Like the internet, this will enable many innovations. Some are obvious - like that email would eventually replace snail mail, or that bitcoin will eventually replace ACH. But many are non-obvious (who saw Wikipedia coming?), and those are the ones I'm most excited for.
My take: in the future, most research & development will be open-source: anyone can use for free, and hack + contribute + improve. This will be huge. Imagine if drug discovery and medical technology went open source! Goodbye healthcare cost crisis.
This open-source economy is a fundamentally better fit for an economy driven by the spillovers & synergies of intangible capital. Corporations were a good mechanism for organizing & controlling 20th century value chains. Today, open-source is the best way to develop technology.
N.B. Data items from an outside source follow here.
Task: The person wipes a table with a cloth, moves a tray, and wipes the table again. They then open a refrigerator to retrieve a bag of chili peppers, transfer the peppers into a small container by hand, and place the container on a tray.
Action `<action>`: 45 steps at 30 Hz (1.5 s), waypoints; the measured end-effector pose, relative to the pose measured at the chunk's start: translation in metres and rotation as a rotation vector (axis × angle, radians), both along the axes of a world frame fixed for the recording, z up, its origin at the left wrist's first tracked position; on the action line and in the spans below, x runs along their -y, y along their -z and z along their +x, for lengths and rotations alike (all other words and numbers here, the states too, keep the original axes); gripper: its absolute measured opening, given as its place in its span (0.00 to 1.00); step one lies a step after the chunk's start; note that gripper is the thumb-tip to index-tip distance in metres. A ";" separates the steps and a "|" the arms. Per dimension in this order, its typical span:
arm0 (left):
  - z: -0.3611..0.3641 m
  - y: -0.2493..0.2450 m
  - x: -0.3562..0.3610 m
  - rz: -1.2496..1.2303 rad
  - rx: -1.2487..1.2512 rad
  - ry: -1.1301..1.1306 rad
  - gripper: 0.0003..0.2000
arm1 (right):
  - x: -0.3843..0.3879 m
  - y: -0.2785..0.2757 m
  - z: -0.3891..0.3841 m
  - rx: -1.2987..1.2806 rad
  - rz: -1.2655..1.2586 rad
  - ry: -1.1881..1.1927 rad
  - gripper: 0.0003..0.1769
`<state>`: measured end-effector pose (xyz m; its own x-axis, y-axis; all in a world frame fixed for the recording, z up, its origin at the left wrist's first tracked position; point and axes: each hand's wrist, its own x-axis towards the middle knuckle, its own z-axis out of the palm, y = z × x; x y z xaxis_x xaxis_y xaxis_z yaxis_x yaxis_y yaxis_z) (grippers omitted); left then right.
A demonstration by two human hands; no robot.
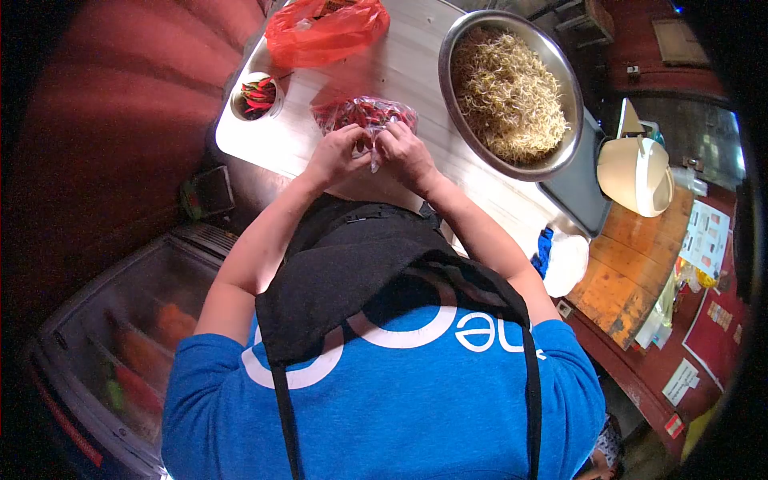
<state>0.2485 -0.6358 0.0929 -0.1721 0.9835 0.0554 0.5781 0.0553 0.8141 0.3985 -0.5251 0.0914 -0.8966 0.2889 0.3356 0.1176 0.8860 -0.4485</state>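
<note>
A clear plastic bag (368, 112) filled with red chillies lies on the white table in front of me. My left hand (340, 152) pinches the gathered near end of the bag on its left side. On the right side of the same end, close beside it, my right hand (402, 154) grips the plastic with bent fingers. A twisted tail of clear plastic hangs between the two hands.
A white cup (276, 102) of red chillies stands at the table's left edge. Beyond the bag lies a red plastic bag (328, 36). A large metal bowl (450, 88) of bean sprouts is at right, near a grey tray (578, 196) and a cream-coloured container (628, 172).
</note>
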 end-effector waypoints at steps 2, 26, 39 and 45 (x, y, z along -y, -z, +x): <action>-0.001 0.007 0.002 0.018 0.056 -0.002 0.09 | 0.003 0.000 0.001 0.005 -0.017 0.010 0.07; 0.006 0.019 0.014 0.020 0.134 -0.009 0.09 | -0.001 0.006 0.013 0.033 0.020 -0.123 0.07; 0.004 0.021 0.024 -0.049 0.211 -0.095 0.09 | 0.014 0.024 0.001 0.004 0.001 -0.046 0.07; 0.007 0.020 0.021 -0.122 0.327 -0.238 0.07 | 0.020 0.019 0.001 -0.044 -0.031 0.078 0.08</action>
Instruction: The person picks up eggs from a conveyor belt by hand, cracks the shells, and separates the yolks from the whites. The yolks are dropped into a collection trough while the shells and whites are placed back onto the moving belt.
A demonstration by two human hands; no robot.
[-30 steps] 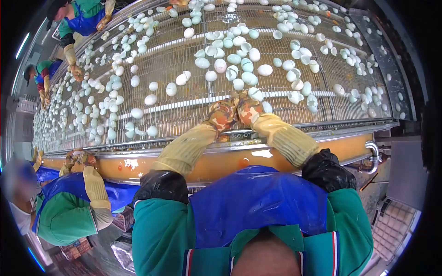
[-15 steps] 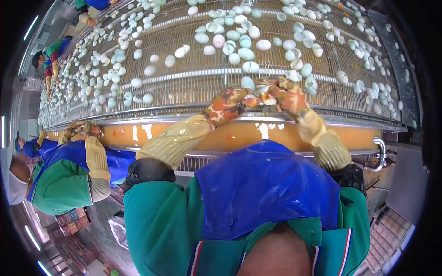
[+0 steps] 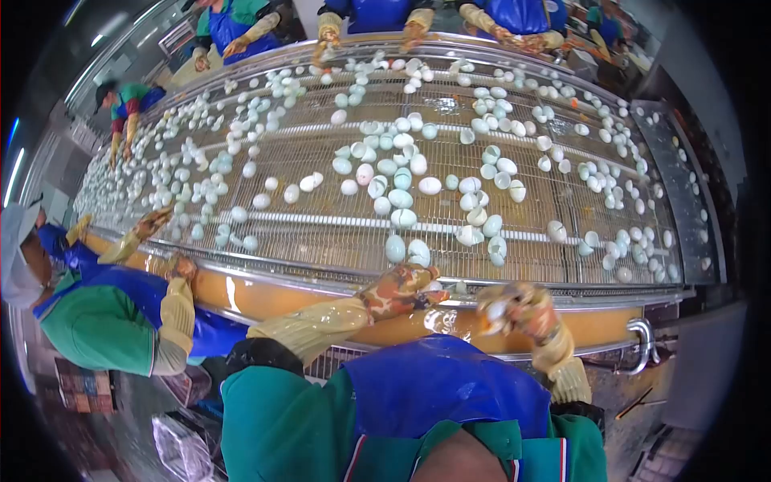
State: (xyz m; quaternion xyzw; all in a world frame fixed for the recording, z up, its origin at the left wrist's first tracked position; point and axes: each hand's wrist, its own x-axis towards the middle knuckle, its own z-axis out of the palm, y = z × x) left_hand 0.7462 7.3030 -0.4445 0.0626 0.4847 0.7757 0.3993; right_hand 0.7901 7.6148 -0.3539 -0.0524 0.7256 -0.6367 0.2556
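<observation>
My left hand (image 3: 401,291), in a wet camouflage-patterned glove with a long cream cuff, is over the near rim of the wire rack. Its fingers point right, and a pale piece of eggshell (image 3: 434,286) shows between the fingertips. Just above it, a pale blue egg (image 3: 395,249) and a whitish broken shell (image 3: 418,253) lie on the rack. Blurred by motion, my right hand (image 3: 526,312) is over the orange trough, closed on a white and orange broken egg (image 3: 495,312). The details of that egg are smeared.
The wire rack (image 3: 305,241) carries many pale eggs and open shells. An orange trough (image 3: 385,328) runs along its near side, ending at a metal pipe (image 3: 642,345). A co-worker (image 3: 104,321) stands at my left; others work along the far side.
My hands were together at the rack's edge; now they are apart, the right one lower over the trough with the broken egg. The camera has tilted up, showing the far side.
</observation>
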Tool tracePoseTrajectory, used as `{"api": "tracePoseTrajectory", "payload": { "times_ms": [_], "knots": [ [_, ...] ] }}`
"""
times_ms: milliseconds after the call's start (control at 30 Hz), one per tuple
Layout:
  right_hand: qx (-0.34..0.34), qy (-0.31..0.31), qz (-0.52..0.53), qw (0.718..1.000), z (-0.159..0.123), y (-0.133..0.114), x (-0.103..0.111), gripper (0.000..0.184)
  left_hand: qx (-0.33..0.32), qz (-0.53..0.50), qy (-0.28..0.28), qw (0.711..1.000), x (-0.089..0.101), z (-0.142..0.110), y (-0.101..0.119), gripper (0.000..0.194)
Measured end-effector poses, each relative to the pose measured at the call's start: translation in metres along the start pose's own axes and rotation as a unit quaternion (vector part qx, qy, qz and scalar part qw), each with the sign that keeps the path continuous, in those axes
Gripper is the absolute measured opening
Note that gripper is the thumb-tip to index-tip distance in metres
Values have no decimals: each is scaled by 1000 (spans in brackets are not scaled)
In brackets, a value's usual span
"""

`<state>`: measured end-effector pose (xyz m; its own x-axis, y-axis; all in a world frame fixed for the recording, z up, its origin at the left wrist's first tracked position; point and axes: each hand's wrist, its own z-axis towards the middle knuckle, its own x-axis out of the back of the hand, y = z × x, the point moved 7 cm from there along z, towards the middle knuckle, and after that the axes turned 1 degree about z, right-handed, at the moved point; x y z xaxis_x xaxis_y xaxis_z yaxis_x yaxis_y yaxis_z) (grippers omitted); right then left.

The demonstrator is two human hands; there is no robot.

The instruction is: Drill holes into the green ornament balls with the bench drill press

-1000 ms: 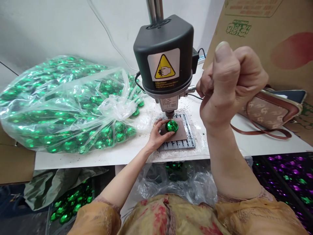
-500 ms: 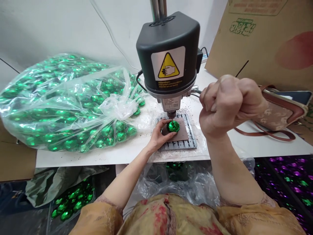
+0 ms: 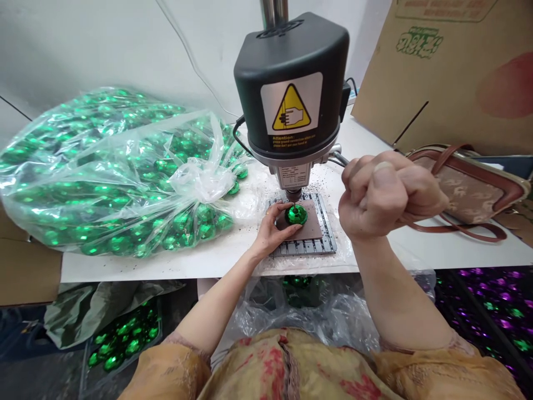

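Observation:
My left hand pinches a shiny green faceted ball between thumb and fingers. The ball rests on a brown board over a slotted metal base plate. Directly above it is the chuck of a black bench drill press, its thin bit at the top of the ball; whether it has gone in I cannot tell. Raised at the right, my right hand is closed in a fist round the end of the drill press lever, most of which the fingers hide.
A large clear plastic bag of green balls fills the left of the white table. At the right are a handbag and a cardboard box. Below the table stand a bin of green balls and trays of purple and green ones.
My right hand has moved down a little with the lever. The left hand and the ball are practically where they were. The view has shifted slightly.

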<state>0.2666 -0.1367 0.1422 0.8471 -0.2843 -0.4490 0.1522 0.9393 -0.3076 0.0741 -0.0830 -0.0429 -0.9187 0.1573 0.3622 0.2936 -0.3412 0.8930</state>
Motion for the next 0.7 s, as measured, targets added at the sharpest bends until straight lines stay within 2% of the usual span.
{"api": "tracePoseTrajectory", "payload": {
  "times_ms": [333,533,700],
  "knots": [
    [55,-24,67,996,-4,-1,0,45,-4,12,5,1000,0,0,0,59],
    [70,-41,64,995,-6,-1,1,44,-4,13,7,1000,0,-1,-2,59],
    [77,-29,50,995,-16,0,7,49,-7,13,9,1000,0,0,-1,59]
  ]
}}
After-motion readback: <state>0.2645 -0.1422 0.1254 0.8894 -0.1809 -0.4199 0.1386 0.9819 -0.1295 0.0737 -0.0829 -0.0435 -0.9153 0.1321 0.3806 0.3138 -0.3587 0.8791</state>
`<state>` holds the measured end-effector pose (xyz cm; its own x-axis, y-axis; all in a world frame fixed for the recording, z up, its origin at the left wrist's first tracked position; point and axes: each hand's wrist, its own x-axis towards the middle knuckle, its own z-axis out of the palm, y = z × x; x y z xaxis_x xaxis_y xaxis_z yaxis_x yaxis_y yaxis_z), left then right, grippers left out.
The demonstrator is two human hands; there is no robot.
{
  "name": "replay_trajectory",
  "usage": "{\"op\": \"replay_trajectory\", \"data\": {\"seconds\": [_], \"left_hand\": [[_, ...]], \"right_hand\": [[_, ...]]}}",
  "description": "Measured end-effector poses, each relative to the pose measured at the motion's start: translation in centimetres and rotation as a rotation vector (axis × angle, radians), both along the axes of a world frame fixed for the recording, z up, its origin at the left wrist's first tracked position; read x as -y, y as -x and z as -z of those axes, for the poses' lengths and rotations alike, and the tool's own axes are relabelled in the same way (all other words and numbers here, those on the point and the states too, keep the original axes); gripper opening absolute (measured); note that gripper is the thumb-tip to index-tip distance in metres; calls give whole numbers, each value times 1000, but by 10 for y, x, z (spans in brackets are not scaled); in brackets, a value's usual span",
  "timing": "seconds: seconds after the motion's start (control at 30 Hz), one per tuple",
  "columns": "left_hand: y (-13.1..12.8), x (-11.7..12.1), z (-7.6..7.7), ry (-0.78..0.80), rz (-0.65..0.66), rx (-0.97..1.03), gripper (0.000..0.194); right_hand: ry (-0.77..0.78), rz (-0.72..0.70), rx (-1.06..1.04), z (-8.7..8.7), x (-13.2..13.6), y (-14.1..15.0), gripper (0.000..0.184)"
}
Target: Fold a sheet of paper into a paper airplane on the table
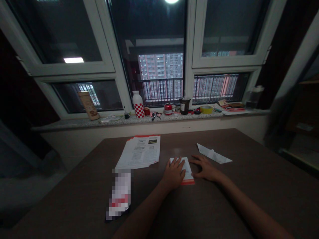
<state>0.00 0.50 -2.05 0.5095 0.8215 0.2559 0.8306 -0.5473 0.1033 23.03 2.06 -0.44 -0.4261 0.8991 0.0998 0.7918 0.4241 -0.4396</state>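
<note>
Dark brown tabletop (251,159), folded white paper with a red-orange edge (184,171) lying flat in front of the person. Left hand (172,173) sits on top of the paper, fingers (177,163) spread wide over its left part, not gripping. Right hand (204,168) rests on the table just beside the paper's right edge, its fingers (196,158) also spread. Folded white sheet (213,154) lies farther right, printed leaflets (138,152) left, pixelated object (119,194) nearer the left arm.

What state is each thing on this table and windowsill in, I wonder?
Small red-edged white paper: flat under the left hand.
Right hand: resting on the dark table beside it.
Pointed folded white paper: creased, lying apart.
Red-edged printed sheets: stacked, slightly fanned.
Red-checked white bottle: upright, capped.
</note>
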Motion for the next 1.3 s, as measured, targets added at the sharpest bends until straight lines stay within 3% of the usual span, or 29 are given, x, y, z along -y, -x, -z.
{"op": "replay_trajectory", "data": {"seconds": [0.43, 0.7, 0.8, 0.97, 1.3], "left_hand": [[1, -1, 0, 14, 3, 22, 50], [1, -1, 2, -1, 2, 14, 50], [1, -1, 3, -11, 5, 17, 50], [1, -2, 5, -22, 10, 14, 50], [1, 0, 0, -5, 11, 20, 49]], "right_hand": [[122, -69, 91, -12, 9, -3, 100], [112, -77, 51, -11, 12, -5, 99], [83, -78, -38, -7, 11, -7, 84], [29, -68, -189, 0, 6, -10, 35], [-48, -7, -107, -3, 3, -1, 27]]}}
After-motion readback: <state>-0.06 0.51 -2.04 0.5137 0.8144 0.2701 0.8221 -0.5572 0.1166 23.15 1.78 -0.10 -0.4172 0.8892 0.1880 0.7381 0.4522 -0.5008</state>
Keeping technology locked in a particular corporate citadel, with rules that stop others from hacking on it, improving it, and recombining it: *so* 20th century. In a networked age of rapid innovation, it's laughably inefficient.
That's why Linux crushed Windows in the server market, and why market leaders like Google open-source crown jewel technologies like TensorFlow, rather than keeping them as proprietary advantages. It's the start of a new reality.
But switching drug discovery and medical tech to open-source seems a little far-fetched, because we do a bad job of rewarding open-source contributors. People build incredibly important core infra for the internet, then need to beg for donations. Crazy!
We need a new go-to image for open-source sustainability. We need to fairly reward people who contribute to open-source projects. Luckily, crypto is all about giving us new ways to distribute value.
What if every OS project could make its own project-specific token, and distribute them to the project's contributors? What if supporters who bought the token were rewarded with prioritized support, bugfixes, and influence on the feature roadmap?
What if those tokens flowed according to the code dependency graph, so that developers and early supporters of foundational technologies like Git or @babeljs could become appropriately (i.e. fantastically) rewarded?
What if the value of these tokens was correlated with the long-term success and usefulness of the project, so that an ecosystem of "venture socialists" would emerge to fund promising early-stage open-source projects?
That's the vision for "grain", a system of tokens that act as economic scaffolding for open-source projects. Grain will be to open-source projects as equity is to corporations.
But before that is possible, we need a system for allocating a project's grain to it's contributors. It needs to be fair, transparent, and produce good incentives, so that people earn grain by helping the project, not by gaming the algorithm. That's where @sourcecred comes in.
SourceCred's mission is to create a fair, transparent, and robust system for attributing "cred" in a project to its contributors. Cred will be computed based on GitHub interactions, source code analysis, human feedback, and more.
You can read more about it at sourcecred.io, or check out the prototype, which shows SourceCred's own cred: sourcecred.io/prototype/. You can also try the prototype on any project you find interesting - instructions on GitHub.
It's still early days for SourceCred - I don't recommend allocating any tokens based on cred just yet. 😅 It's early days for crypto too - like the internet in 95, we need to build some more infra to get ready for prime time.

And like the internet, prime time is gonna be big.